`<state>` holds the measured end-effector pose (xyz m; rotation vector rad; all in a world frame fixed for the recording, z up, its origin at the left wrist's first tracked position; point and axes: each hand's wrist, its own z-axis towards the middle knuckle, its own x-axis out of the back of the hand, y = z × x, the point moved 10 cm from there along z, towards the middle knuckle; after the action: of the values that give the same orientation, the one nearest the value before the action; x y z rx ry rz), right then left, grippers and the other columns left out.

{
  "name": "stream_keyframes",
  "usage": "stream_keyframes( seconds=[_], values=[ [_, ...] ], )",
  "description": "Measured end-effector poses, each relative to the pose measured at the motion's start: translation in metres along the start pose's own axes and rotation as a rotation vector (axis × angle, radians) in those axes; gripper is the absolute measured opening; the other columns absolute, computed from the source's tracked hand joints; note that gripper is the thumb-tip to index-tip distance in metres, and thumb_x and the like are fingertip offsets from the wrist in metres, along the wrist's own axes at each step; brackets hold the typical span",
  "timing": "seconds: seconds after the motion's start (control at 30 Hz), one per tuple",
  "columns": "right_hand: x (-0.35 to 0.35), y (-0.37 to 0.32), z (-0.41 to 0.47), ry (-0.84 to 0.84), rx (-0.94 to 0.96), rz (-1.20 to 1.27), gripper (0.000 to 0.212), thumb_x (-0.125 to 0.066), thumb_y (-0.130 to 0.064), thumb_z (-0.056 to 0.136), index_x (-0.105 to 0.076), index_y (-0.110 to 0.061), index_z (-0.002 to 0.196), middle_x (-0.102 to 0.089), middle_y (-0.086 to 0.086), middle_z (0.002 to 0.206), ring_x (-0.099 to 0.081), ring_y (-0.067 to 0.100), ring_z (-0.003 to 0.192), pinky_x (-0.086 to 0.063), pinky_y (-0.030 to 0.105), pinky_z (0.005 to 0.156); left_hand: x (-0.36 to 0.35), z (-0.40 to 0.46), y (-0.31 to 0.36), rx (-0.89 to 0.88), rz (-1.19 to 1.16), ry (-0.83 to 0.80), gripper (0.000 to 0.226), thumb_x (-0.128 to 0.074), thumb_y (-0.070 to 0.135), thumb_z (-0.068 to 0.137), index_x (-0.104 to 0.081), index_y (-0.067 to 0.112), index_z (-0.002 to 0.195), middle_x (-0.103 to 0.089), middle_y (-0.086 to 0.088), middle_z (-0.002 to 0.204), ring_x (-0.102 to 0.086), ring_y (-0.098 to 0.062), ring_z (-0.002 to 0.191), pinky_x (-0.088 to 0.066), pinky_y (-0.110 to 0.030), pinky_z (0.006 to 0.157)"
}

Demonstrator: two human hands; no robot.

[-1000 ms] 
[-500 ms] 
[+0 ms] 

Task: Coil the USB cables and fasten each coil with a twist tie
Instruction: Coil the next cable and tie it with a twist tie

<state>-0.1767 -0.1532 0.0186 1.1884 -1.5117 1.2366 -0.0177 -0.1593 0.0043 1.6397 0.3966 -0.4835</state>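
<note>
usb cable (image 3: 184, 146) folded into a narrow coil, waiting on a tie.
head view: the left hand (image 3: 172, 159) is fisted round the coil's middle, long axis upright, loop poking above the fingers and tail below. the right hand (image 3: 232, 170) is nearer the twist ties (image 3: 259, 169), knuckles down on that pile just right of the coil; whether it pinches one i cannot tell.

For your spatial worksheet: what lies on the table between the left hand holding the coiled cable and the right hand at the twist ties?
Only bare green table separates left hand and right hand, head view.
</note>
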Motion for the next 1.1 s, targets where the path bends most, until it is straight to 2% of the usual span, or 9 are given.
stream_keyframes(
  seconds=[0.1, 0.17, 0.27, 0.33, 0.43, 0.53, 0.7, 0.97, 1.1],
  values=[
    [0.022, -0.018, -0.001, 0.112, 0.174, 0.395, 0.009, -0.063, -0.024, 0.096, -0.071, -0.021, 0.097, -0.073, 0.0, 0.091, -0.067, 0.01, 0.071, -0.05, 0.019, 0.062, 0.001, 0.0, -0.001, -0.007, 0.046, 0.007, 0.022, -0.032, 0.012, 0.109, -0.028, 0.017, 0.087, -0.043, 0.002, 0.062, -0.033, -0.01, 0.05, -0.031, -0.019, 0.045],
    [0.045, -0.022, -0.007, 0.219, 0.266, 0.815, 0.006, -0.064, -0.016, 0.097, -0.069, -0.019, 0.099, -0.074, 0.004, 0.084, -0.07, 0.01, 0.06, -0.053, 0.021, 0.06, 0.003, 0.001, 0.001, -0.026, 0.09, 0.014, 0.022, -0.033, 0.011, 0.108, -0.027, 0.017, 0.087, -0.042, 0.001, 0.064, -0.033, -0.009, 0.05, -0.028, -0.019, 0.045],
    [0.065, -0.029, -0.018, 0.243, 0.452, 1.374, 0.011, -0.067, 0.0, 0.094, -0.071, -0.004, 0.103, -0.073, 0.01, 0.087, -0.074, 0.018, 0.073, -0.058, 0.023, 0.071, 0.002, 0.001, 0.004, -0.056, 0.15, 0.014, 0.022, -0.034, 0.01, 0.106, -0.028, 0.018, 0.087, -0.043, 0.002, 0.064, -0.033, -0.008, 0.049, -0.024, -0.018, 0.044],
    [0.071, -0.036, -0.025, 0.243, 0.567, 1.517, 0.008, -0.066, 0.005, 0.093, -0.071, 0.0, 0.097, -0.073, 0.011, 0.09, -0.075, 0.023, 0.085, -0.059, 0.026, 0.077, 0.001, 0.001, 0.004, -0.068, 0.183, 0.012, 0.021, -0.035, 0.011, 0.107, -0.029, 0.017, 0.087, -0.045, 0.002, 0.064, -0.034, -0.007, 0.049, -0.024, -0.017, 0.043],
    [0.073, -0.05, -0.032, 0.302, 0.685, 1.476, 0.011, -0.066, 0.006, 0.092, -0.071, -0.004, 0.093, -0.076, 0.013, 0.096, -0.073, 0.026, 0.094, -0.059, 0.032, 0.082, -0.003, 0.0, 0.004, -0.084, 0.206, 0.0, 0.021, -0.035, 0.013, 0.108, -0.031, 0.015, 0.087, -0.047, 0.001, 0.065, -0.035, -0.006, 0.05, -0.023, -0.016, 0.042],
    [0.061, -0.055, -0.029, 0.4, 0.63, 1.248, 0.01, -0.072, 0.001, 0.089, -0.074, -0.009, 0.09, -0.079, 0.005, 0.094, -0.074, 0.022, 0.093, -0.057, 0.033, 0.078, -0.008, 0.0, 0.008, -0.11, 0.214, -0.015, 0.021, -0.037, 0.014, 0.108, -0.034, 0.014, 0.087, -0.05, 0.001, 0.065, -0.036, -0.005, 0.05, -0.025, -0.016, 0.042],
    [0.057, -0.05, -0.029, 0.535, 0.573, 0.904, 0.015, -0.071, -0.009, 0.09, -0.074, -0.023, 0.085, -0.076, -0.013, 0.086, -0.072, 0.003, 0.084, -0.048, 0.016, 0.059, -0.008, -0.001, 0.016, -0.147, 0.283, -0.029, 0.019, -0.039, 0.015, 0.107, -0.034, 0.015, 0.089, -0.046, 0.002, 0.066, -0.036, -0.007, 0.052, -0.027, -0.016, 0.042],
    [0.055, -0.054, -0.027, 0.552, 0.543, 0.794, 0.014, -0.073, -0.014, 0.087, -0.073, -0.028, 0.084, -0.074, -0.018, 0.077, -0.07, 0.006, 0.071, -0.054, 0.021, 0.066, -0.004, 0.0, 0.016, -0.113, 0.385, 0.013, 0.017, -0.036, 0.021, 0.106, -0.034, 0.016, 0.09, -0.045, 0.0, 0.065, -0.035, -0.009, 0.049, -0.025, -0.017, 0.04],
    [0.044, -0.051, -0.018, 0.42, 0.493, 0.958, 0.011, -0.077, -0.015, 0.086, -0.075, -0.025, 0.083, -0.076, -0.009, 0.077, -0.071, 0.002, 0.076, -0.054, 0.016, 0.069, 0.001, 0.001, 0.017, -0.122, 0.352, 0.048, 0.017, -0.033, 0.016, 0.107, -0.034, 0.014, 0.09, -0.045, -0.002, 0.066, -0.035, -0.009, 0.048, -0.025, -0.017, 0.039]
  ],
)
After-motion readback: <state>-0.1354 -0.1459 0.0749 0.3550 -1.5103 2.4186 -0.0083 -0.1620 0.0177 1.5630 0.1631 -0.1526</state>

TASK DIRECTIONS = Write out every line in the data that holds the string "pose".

RESULT OF THE EXERCISE =
`<state>` holds the measured end-effector pose (xyz m; rotation vector rad; all in a world frame fixed for the recording, z up, its origin at the left wrist's first tracked position; point and axes: each hand's wrist, its own z-axis towards the middle knuckle, its own x-axis out of the back of the hand, y = z × x, the point moved 10 cm from there along z, towards the middle knuckle; after the action: of the values that give the same orientation, the one nearest the value before the action; x y z rx ry rz), right then left, grippers and the other columns left out.
  "description": "Measured end-effector poses, each relative to the pose measured at the motion's start: translation in metres along the start pose's own axes and rotation as a rotation vector (axis × angle, radians) in those axes; gripper is the absolute measured opening; the other columns absolute, computed from the source's tracked hand joints; note that gripper is the thumb-tip to index-tip distance in metres, and thumb_x and the like are fingertip offsets from the wrist in metres, along the wrist's own axes at each step; brackets hold the typical span",

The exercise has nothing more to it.